In spite of all the efforts made by the government to improve the financial conditions of India, it failed to maintain efficiency and financial discipline. Deficit bias was the result of multiple activities like scarce resources, time distorted incentives, electoral cycles and the tendency of the authorities to spend recklessly in the good financial years. But the interesting thing is that the authorities are taking various measures to cope with the imbalances and fiscal deficit. One such objective of the state is to strengthen the coordination between the monetary and fiscal policies of the nation. Various monetary policy tools need to be adopted to accomplish the intention of guaranteeing sustainability in the economic system of the country.
Fiscal Responsibility and Budget Management Act, 2003
The Fiscal Responsibility and Budget Management Bill ( FRBM Bill) was inaugurated in the country by the then finance minister, Mr. Yashwant Sinha, in December 2000. However, the Bill got its final approval by the Union Cabinet in 2003 where it came into ultimate effectiveness from July 5, 2004.
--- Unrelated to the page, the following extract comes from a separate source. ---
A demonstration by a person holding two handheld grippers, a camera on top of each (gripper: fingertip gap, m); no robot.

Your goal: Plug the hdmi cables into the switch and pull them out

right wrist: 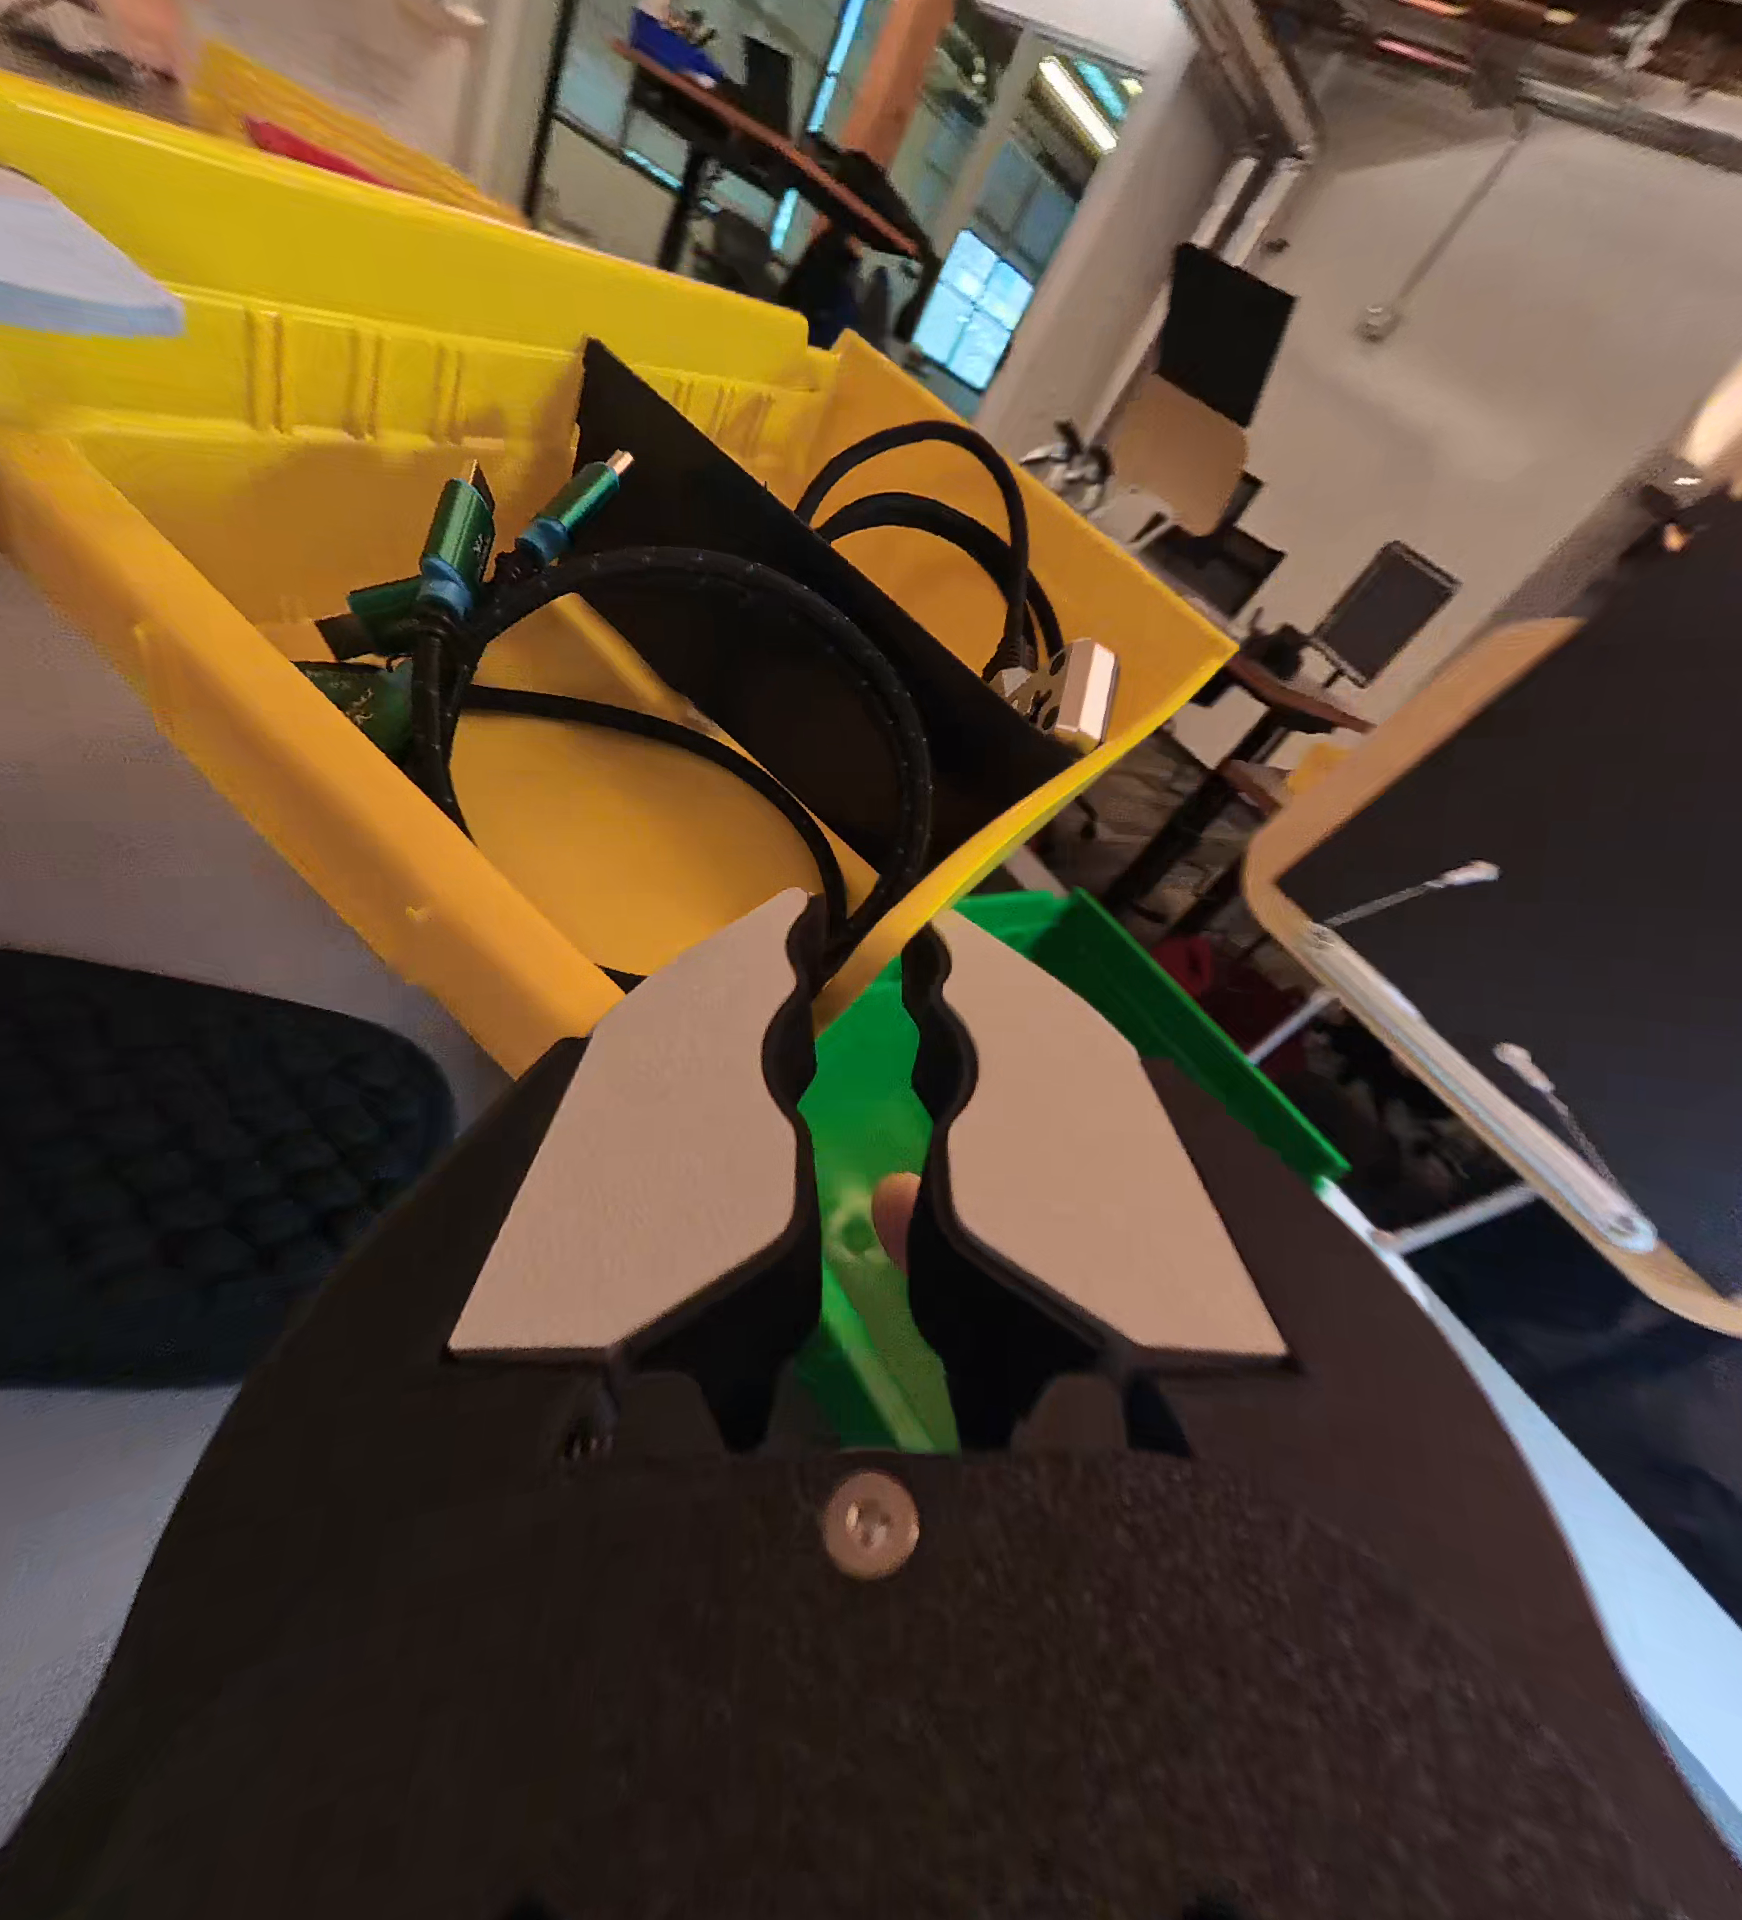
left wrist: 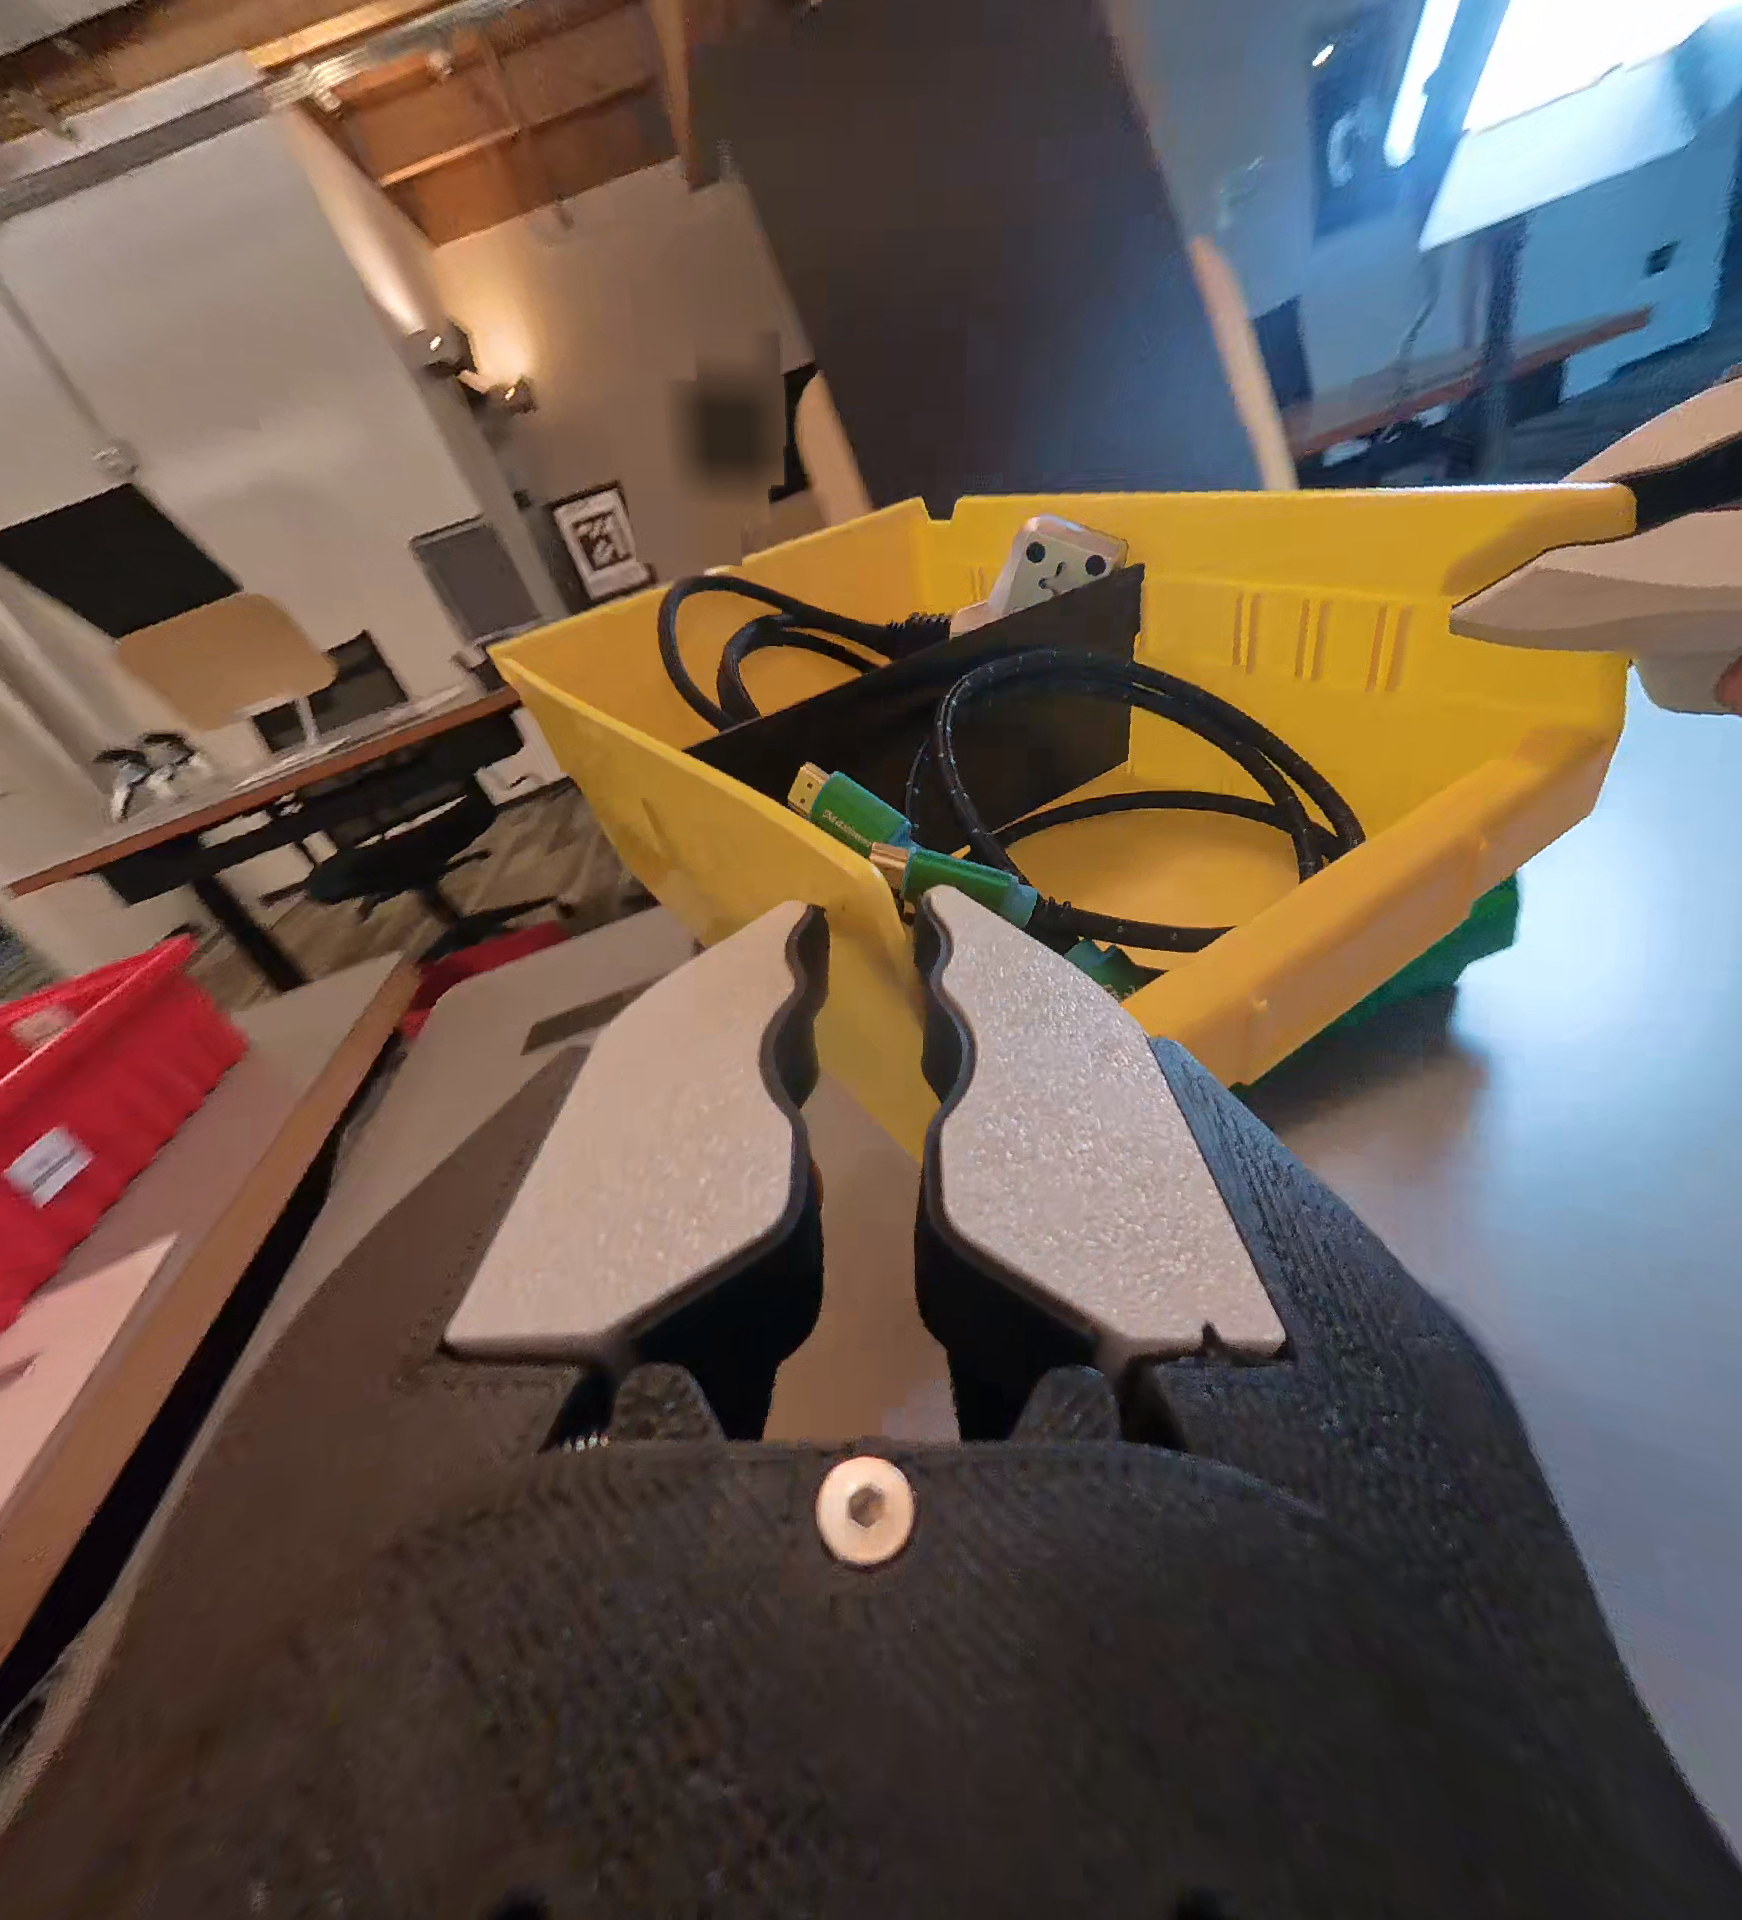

It enhances the across-the-board administration and supervision of the public funds by progressing towards a symmetrical budget and strengthening fiscal prudence, thus reducing the fiscal deficit and ensuring surplus.
Objectives
1)The first and foremost objective is to introduce and launch various apparent and noticeable fiscal management systems in our country that would improve and provide efficiency in the financial system of the nation.
2) The next one is to initiate a more impartial and effortless diffusion of the country’s debts over the years, which can be repaid in equal intervals of time.
3) The last purpose is for fiscal stability for our country India in the long run and to apply the fiscal deficit formula of reduction wherever possible.
How does the Fiscal Responsibility and Budget Management Bill ( FRBM Bill) function?
To put it completely, the Fiscal Responsibility and Budget Management Act prohibits the expense and outlay of the central government. It reduces and at the same time switches the expenditure of the country to the side of more revenues and earnings. With the assistance of the FRBM Act, the state discovers a means to transfer the expenditure at the edge of the day into capital expenditure from the revenue expenditures. It is also significant to point out that by prohibiting the fiscal deficit to 3% of the significant gross domestic product, the FRBM Act does not diminish the GDP with the Fiscal deficit formula but relatively heightens it at a productive rate.
ESCAPE CLAUSE IN FRBM ACT
The concessional provision and expenditures that goes above the allowed fiscal deficit target is popularly comprehended as the escape clause.
Grounds for the usage of the escape clause
There are various protections and immunities to the Fiscal Responsibility and Budget Management Bill ( FRBM Bill). The list of these Exemption grounds in the FRBM Act includes :-
1)The first one is the maintenance of the National security (act of war)
2) National calamity is also an exceptional case in the usage of the escape clause of the FRBM Act.
3) Collapse of agriculture also leads to an unusual and exceptional existence of the Fiscal Responsibility and Budget Management Act (FRBM Act).
4) Last one in the list of exceptions is the Structural reforms in the economy.
Significance of FRBM Act 2003
1)The prominent perception regarding the FRBM Act is that it is implied to “compress” or constrain the governmental expenditure to reduce the acts of fiscal deficit. But that is a flawed understanding. Rather, it helps in gaining up a lot of surplus and helps in the application of fiscal deficit formula.
2) The truth behind the existence of FRBM Act is that it is not considered as a mechanism of compressing the expenditure, rather an expenditure switching one, where only the useful expenditures are taken into reference.
3)In other words, the Fiscal Responsibility and Budget Management Bill ( FRBM Bill) restricts and curbs the total fiscal deficit of the country and assists in creating revenue or the surplus for the economy.
4) This also suggests that – again, unfavorable to popular understanding – attaching to the FRBM Act should not curtail or lessen India’s GDP, rather increase it at a decent rate.
Conclusion
Apart from its good and promising points, the Act was still criticised by the Finance Minister, P. Chidambaram on the aspects that the cutting of the government expenditures for reducing the fiscal deficit may lead to deductions in the expenditure of significant and crucial social activities as well. Other potential downfalls of the Fiscal Responsibility and Budget Management Act ( FRBM Act) are the vagaries of Indian monsoon, over-optimistic behaviour of the members of the programme and elevated dependency on agriculture.